É que Siá Rosa virava mula-sem-cabeça, não podendo fugir do agouro de sua triste
condição. Uma quaresma, porém, veio surpreender a nossa heroína assentada à
meia-quarta, isto é, com dores de parto. Era segunda-feira. Siá Rosa chamou a comadre e,
não podendo explicar sua fuga durante o resguardo, contou-lhe a desgraçada sina que a
perseguia.
-Virge Nossa, Siá Rosa vira bicho feio, disse a comadre persignando-se.
Siá Rosa chorava, mas... que fazer?... Era a sua sina... Para não ir longe, a
parturiente pediu à amiga que arranjasse por empréstimo, uma fêmea de macho e a pusesse
no curral. A caminhada até um pasto pô-la-ia doente. A comadre arranjou a encomenda e
desejou ver Siá Rosa passar desta para a pele da mula, já amarrada a um poste, no pátio
da casa.
-É perigoso, comadre, o que você deseja, quando viro mula-sem-cabeça sou perigosa, não
conheço ninguém. O meio único de evitar minha cólera é esconder as unhas e não
mostrar os dentes, mas... por mim. Julgo melhor você deixar esta idéia.

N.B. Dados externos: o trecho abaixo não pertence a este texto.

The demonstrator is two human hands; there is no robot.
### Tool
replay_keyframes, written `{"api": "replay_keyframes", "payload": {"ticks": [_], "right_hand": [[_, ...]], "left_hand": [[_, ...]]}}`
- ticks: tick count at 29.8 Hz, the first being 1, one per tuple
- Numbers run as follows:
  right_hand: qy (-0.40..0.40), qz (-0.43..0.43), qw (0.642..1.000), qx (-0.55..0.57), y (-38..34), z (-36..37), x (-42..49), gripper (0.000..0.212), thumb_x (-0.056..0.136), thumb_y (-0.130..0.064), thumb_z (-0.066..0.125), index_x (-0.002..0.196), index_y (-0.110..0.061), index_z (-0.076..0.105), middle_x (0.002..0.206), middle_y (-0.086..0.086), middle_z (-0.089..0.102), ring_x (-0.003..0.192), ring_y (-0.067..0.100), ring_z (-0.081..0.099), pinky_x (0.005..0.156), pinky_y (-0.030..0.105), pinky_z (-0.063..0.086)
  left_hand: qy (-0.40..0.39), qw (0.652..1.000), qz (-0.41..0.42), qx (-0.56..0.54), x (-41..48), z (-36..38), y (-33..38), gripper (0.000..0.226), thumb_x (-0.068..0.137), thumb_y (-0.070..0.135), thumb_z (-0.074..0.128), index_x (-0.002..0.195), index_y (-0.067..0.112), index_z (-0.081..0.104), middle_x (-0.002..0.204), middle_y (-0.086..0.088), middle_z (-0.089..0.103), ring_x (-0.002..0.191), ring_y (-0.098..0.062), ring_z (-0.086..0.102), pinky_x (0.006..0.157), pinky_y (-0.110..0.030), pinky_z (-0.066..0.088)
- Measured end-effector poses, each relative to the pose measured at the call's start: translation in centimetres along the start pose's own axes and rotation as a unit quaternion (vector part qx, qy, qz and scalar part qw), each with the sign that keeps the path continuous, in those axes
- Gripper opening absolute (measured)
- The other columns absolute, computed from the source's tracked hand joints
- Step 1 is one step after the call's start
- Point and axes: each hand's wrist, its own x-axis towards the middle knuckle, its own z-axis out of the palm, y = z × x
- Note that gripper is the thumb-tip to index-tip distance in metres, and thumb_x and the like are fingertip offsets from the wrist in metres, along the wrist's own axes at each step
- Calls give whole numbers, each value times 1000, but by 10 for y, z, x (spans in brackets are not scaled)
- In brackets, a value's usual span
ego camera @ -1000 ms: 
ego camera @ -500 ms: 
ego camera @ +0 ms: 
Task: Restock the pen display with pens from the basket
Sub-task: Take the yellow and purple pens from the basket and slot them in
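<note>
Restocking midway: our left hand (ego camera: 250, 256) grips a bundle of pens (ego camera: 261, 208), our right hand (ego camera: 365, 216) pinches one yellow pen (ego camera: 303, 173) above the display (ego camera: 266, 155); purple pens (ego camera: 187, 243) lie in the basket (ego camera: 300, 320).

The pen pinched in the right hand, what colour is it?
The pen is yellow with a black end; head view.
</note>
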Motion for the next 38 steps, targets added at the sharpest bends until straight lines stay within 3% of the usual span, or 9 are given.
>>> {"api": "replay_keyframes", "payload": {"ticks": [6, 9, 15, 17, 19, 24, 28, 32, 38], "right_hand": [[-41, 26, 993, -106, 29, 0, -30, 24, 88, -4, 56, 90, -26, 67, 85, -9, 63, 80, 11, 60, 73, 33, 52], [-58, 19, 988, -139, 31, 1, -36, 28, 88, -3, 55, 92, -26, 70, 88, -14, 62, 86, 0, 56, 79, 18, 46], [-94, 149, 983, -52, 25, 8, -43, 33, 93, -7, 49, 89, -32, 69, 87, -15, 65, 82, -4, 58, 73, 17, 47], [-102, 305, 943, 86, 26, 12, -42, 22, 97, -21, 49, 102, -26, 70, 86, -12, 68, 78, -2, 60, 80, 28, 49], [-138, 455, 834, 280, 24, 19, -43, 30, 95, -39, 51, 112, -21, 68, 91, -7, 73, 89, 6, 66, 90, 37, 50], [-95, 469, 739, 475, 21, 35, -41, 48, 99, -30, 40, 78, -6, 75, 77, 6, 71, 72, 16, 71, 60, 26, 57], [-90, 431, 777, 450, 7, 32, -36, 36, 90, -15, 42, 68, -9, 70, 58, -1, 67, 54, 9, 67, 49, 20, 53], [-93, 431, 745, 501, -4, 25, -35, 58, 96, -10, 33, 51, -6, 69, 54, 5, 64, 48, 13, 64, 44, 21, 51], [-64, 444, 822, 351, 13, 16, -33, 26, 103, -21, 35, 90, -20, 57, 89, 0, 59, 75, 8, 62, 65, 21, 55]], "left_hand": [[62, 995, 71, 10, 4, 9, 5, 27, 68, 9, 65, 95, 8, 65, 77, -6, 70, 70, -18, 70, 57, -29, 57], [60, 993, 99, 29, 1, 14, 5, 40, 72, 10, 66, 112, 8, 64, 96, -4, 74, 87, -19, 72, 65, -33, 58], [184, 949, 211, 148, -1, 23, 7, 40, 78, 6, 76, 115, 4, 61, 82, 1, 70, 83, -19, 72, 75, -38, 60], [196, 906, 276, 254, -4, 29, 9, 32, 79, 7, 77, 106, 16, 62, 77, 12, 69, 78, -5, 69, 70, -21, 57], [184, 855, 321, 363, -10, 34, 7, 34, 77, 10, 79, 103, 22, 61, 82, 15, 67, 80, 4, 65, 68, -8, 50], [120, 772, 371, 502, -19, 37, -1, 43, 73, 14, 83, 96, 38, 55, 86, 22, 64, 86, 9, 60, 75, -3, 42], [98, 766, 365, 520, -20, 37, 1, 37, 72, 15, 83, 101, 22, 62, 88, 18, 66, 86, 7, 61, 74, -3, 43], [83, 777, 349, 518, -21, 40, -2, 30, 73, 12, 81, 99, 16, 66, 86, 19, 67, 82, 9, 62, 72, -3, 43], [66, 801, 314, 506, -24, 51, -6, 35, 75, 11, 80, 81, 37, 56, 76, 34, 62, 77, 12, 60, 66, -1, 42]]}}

Entretanto, como a comadre insistisse, combinaram que a parteira ficaria atrás da casa,
tendo cuidado de esconder os dentes e as unhas, para não ser percebida. Dito e feito. À
meia-noite, numa sexta-feira, Siá Rosa pulou a janela do quarto, depois de ter dado uma
última vista dolhos ao bebê, para verificar se estava bem, dirigiu-se para o local
em que tinha estado deitada, horas antes, a mula branca.

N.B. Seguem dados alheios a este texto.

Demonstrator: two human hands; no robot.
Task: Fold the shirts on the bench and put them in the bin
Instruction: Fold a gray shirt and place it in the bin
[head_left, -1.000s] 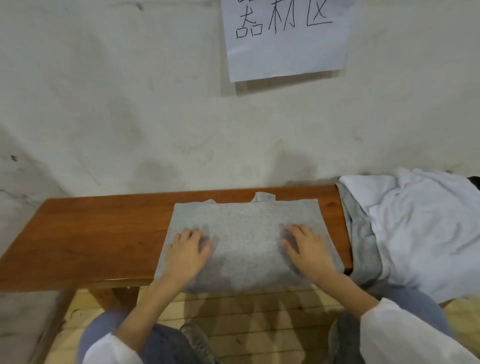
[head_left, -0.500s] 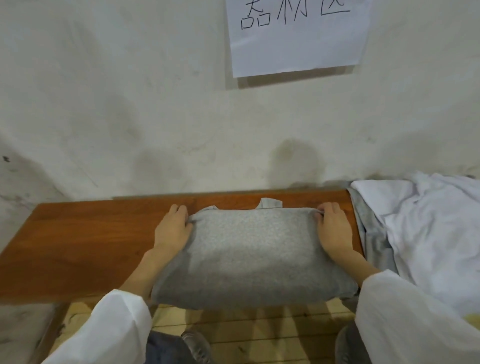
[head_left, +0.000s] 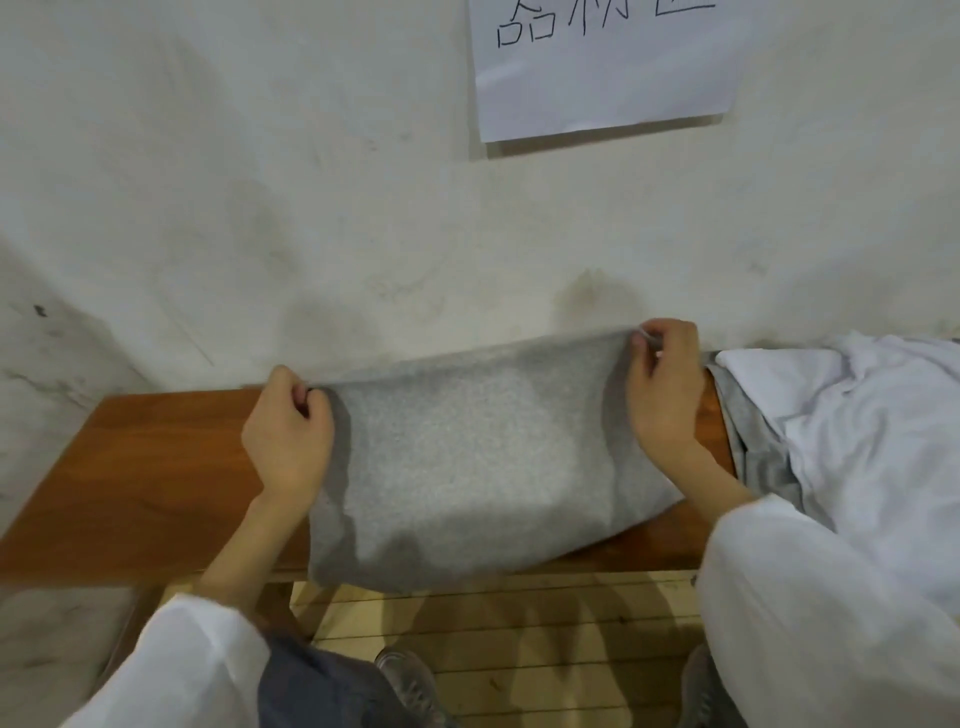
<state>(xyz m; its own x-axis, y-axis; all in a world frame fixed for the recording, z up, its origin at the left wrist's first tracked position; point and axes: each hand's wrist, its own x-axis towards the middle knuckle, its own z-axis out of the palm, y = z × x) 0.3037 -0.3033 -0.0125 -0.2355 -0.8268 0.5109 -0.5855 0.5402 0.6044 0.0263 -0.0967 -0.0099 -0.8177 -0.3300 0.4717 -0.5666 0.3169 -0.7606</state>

A comadre foi para o lugar convencionado e ficou à espera.
Siá Rosa tirou a roupa, ostentando, completamente despida, a linda carnadura, que o vento
beijava de leve... sussurrando suavemente, num cicio de deleite... Estirou-se,
rebolando-se na cama da mula: ouviu-se um ruído medonho e depois a mulher levantou-se metaformoseada. A comadre, com o
grande estrondo, amedrontou-se e correu para a casa.
A mula-sem-cabeça ergueu-se, deu um formidável urro, um igual par de coices e, avistando
a parteira, que na fuga esquecera-se das recomendações de Siá Rosa e mostrara as unhas,
correu-lhe no encalço, dando formidáveis urros de cólera. A fugitiva, vendo-se
perseguida, quis saltar a cerca do curral, porém atrapalhada pelo medo e pela saia, não
o pôde fazer. Aterrorizada, vendo que a mula se aproximava, mudou de direção, correndo
para um terreno de copadas de árvores, que se estendia ao lado do curral. A mula foi-lhe
no encalço e uma terrível perseguição começou. A apurada mulher dava pernas ao medo,
porém a ira dava maior velocidade à besta e a distância que mediava entre as duas diminuía a
olhos vistos.
A desgraçada filha de Eva, que mais uma vez atestava sua curiosidade, da qual estava
sendo vítima, viu-se irremediavelmente perdida, sendo acometida de um tremor nervoso que
lhe tolheu os passos, enrijando-lhe os nervos, prendendo-a ao lado do solo. Com o rosto
congestionado pelo medo, a malsinada vítima esperou e viu a
aproximação do colérico animal. Este ferrou-lhe formidável patada no peito,
prostrando-a sem sentidos, na relva úmida pelo sereno.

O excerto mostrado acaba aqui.